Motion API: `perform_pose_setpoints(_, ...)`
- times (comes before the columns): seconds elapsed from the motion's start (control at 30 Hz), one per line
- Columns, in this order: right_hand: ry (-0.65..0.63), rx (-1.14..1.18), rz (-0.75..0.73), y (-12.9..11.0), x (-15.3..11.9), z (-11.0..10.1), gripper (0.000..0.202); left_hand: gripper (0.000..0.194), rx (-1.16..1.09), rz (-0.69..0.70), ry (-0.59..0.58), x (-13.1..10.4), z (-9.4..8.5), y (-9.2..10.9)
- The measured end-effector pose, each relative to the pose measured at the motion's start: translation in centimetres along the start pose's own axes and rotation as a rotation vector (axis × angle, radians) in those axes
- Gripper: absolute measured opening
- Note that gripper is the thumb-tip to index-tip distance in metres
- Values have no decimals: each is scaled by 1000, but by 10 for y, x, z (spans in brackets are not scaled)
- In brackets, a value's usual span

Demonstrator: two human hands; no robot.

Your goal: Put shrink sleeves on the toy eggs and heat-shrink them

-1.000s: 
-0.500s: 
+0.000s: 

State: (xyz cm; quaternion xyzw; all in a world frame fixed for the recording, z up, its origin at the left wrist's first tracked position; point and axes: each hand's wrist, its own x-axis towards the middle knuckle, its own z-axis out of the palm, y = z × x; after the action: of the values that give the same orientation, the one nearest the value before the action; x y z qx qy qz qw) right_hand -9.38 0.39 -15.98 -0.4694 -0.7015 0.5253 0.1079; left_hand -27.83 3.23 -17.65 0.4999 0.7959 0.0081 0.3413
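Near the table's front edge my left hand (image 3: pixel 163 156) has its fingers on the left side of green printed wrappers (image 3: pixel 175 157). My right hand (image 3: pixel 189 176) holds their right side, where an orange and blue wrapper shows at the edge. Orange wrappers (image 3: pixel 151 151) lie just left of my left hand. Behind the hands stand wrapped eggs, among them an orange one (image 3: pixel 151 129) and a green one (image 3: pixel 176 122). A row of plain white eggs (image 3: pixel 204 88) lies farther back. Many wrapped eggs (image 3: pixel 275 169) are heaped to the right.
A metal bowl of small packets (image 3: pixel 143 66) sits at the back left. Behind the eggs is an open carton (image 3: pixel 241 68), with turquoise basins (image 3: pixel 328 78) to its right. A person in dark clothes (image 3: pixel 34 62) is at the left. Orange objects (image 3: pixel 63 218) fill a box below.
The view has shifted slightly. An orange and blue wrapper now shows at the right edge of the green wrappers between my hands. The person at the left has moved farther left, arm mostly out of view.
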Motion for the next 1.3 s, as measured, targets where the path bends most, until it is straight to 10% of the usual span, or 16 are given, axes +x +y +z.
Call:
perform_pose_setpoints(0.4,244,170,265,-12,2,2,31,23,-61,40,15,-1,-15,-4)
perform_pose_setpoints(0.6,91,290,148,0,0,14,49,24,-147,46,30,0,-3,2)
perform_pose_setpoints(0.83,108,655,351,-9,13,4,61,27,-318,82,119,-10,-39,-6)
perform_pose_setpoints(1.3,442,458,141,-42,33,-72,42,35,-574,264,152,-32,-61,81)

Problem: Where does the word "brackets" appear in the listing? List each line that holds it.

Answer section:
- Values have no decimals: each is scaled by 1000, but by 10 for y, x, z (spans in brackets are not scaled)
- In brackets, a value's usual span

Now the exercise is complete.